He does, and unloads about Chizuru (without using her name) and how he’s distraught that he can’t do anything about the pain she’s clearly in. It turns out to be a major cathartic moment for Kazuya, as both he and Sumi simply hold hands and cry it out at a spot in Odaiba with a view of Rainbow Bridge.

That extended cry is something he’s never shared with the other girls, and leads to him having a eureka moment at episode’s end about what to do for Chizuru. Naturally, I feel awful that Sumi’s feelings will ultimately be unrequited, and AS next week’s episode is the last, we might not see her at all. But like all good things, it’s best to just enjoy a Sumi date while it lasts. And hopefully it’s spurred Kazuya to finally take some decisive action.

Rating: 4/5 Stars

Rent-a-Girlfriend – 22 – More than a Lie

Kazuya probably feels like Ruka’s kiss, complete with tongue and the requisite saliva strings, lasted the entire week between the last episode and this one. But Ruka felt threatened by Chizuru and didn’t want to lose, so she marked her man. She also hastens to notify Kazuya that it was her first kiss, and despite the saying that the first taste like strawberries or lemons, hers just tasted like booze.

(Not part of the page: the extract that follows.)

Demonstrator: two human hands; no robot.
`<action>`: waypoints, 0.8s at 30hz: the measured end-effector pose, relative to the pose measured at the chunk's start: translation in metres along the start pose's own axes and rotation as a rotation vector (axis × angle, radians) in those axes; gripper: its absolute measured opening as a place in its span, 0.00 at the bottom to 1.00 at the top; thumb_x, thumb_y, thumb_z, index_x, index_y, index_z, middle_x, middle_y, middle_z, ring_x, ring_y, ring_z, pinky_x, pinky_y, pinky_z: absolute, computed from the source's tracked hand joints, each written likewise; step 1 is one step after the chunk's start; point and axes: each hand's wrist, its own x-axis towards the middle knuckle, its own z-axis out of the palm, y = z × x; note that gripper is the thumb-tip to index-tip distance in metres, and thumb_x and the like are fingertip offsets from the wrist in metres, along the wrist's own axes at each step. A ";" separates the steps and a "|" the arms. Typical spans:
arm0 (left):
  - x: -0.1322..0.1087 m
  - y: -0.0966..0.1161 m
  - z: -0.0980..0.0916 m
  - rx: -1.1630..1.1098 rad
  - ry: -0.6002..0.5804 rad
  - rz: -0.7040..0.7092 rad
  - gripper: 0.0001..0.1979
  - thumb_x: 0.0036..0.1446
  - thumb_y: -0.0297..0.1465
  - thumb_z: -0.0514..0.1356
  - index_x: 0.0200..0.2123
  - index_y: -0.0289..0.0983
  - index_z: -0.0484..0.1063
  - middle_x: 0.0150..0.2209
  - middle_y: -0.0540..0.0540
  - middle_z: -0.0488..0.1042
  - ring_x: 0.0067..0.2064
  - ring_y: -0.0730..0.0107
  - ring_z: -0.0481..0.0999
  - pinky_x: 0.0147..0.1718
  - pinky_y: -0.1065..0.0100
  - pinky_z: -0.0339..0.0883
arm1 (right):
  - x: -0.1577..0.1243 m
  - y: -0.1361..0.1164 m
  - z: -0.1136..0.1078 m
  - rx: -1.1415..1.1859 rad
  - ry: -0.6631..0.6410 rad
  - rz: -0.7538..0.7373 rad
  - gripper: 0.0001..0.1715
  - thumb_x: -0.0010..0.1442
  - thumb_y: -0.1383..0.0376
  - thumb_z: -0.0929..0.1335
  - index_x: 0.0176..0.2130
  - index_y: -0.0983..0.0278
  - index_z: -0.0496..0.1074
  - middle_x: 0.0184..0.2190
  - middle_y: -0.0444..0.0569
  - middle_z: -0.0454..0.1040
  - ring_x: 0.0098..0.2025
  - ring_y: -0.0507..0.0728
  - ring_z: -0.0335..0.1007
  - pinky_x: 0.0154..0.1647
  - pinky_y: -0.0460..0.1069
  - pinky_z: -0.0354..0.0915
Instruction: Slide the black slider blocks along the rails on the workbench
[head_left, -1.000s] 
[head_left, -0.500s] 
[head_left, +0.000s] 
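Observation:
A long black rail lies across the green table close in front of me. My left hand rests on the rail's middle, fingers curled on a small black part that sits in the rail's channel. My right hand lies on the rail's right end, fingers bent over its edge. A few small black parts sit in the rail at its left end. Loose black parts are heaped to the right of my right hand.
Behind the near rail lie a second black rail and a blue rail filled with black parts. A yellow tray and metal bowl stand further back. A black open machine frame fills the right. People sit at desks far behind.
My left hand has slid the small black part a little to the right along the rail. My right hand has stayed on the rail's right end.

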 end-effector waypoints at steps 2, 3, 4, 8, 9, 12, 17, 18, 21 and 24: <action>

A frankly obscene amount of Kazuya inner dialogue ensues as he tries to deal with having been wall-slammed and made out with by Ruka only to have to return to the table with his mom, grandma, and Chizuru, who can all tell something’s off about both of them. Gran then produces her gift to Chizuru: her heirloom engagement ring. Chizuru says she couldn’t possibly accept it, as one does, but Gran and Kazuya’s mom insist.

Having seen how backed in a corner and desperate Ruka is and seeing Chizuru struggle, Kazuya decides he’s going to come clean, right then and there, or at least say what needs to be said to shatter the charade. Both Ruka and Chizuru can tell he’s about to say something to the effect of “Chizuru and I broke up”, but before he can get the works out, Chizuru gets a call…from the hospital.

Her gran is unconscious, so she, Kazuya, and Kazuya’s gran take a taxi to the hospital, where they find Chizuru’s gran not unconscious, and her usual tough, cheerful self. The grans have fun talking about their young grandkids, and when the doctor asks Chizuru to come with him to talk, she leaves them in Kazuya’s care in a very relationship-y way.

After torturing Kazuya a bit, the grans send him to a konbini for snacks, and he meets Chizuru in the dark corridor, where she tells him that things aren’t great, and despite her smiles and laughs she doesn’t have much time left. Kazuya asks if she’s okay, and she puts on a brave front. When he heads to the hospital room to finish coming clean and making things right, Chizuru grabs his sleeve and tells him not to.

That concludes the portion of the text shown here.